YOUR GOAL |
Every line from the first in the listing below to the line containing "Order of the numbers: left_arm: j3" is to be repeated exactly, and no line past it.

START DATA EXCERPTS

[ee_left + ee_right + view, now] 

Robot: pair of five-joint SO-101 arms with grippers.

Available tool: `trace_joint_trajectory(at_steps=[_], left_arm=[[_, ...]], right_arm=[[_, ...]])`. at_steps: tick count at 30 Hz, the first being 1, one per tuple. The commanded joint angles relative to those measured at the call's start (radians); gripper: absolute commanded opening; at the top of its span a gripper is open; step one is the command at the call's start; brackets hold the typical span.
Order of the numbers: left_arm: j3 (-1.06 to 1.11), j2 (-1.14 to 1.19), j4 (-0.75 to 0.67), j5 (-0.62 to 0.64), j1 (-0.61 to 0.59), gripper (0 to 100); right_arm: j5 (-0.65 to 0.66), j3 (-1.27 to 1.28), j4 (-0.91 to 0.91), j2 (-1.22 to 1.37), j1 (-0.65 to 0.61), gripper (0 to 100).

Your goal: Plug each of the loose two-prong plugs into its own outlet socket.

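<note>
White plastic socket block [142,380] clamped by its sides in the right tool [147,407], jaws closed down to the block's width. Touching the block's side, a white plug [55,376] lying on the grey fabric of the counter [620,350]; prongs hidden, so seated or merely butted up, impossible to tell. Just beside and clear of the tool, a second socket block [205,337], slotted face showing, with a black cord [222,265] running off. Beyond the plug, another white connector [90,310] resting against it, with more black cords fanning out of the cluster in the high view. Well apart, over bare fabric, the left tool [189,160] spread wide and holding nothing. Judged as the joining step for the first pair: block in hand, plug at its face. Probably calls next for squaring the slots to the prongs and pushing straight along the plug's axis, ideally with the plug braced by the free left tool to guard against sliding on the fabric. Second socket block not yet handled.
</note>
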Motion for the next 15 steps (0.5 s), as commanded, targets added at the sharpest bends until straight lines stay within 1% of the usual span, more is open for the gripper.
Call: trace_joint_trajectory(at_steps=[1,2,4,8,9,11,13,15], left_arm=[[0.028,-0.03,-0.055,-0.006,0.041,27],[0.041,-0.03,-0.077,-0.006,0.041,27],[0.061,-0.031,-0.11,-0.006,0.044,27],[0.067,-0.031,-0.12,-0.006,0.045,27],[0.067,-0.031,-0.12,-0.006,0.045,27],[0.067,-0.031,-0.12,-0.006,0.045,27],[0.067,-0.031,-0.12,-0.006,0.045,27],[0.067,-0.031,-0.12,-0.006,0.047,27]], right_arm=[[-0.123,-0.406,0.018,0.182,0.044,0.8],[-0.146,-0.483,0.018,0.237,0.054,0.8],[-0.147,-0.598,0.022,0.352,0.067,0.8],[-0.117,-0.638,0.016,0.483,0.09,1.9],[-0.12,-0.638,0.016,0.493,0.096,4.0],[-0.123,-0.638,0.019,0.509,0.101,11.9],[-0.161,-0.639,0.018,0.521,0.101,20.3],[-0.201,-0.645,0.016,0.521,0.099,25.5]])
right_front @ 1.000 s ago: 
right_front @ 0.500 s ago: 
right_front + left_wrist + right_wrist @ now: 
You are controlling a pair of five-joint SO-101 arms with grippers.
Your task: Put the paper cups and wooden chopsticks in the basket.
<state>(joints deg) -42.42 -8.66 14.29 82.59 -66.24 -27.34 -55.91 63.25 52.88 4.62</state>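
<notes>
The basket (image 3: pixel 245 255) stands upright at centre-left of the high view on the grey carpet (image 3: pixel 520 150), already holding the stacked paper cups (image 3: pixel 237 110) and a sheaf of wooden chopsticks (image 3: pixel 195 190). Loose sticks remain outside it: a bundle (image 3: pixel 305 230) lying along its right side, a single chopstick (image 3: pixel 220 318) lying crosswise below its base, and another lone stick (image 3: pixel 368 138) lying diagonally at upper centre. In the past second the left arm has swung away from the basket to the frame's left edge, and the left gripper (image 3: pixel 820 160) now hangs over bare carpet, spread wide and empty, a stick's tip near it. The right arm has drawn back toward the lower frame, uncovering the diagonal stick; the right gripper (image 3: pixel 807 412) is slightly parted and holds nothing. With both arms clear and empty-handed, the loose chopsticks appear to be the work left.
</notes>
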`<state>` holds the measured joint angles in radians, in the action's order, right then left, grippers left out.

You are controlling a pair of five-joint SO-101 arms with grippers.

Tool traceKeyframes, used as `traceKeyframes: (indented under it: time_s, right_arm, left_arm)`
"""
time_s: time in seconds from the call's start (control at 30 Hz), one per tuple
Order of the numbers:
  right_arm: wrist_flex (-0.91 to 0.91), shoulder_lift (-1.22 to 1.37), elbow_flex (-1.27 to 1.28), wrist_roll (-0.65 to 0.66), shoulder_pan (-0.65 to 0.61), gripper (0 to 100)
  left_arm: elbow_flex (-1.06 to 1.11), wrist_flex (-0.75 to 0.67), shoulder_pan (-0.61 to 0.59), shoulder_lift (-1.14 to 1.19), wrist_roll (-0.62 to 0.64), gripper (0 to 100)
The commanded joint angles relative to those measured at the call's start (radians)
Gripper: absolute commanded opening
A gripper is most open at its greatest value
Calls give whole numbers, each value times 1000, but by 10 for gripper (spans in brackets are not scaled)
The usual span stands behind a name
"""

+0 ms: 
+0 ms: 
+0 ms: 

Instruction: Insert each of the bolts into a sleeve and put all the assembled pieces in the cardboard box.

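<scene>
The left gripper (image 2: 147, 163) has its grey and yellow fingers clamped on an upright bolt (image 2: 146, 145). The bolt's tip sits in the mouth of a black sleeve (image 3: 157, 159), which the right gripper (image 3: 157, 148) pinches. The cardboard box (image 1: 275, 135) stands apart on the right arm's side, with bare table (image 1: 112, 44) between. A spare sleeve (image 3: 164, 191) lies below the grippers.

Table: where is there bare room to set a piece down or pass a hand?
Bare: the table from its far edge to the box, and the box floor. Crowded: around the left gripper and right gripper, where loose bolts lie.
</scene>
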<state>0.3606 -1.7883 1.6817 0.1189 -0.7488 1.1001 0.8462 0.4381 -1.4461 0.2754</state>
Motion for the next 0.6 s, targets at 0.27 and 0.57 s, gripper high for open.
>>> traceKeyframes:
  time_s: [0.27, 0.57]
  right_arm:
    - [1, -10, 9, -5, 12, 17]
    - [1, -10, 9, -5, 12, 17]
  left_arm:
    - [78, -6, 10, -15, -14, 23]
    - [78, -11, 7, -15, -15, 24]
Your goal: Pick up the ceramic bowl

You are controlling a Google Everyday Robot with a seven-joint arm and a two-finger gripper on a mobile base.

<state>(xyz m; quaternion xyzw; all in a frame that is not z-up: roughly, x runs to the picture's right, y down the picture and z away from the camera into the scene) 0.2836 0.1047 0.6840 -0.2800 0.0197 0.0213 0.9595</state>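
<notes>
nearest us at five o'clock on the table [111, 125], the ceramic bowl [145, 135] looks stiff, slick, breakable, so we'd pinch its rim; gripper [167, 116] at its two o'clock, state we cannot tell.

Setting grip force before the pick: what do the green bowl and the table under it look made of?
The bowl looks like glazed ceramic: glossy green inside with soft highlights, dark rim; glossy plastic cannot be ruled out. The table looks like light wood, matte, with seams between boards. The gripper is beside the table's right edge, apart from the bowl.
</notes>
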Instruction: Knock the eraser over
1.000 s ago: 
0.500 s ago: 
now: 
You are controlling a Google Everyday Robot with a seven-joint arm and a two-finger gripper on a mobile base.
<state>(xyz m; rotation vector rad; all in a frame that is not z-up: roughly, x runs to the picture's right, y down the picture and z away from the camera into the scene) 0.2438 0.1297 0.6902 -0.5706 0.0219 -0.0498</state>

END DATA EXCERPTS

RESULT |
[ee_left + ee_right + view, now] 

Robot: pair of five-joint SO-101 arms with grippers.

Available tool: `trace_joint_trajectory(at_steps=[_], left_arm=[[_, ...]], right_arm=[[_, ...]])`. at_steps: tick count at 30 Hz, the first being 1, one per tuple. The commanded joint angles relative to those measured at the call's start (radians); gripper: absolute commanded opening; at the top of its span a gripper is open; step one is the command at the call's start; brackets hold the typical span.
Order of the numbers: left_arm: j3 (-1.06 to 1.11), j2 (-1.14 to 1.19), j4 (-0.75 to 0.67), j5 (-0.62 to 0.64), j1 (-0.61 to 0.59), gripper (0 to 100); right_arm: j5 (-0.65 to 0.66), j3 (-1.27 to 1.28), j4 (-0.91 to 0.91), j2 (-1.22 to 1.37), j1 (-0.65 to 0.61), gripper (0 to 100).

The reply to this exercise is complete.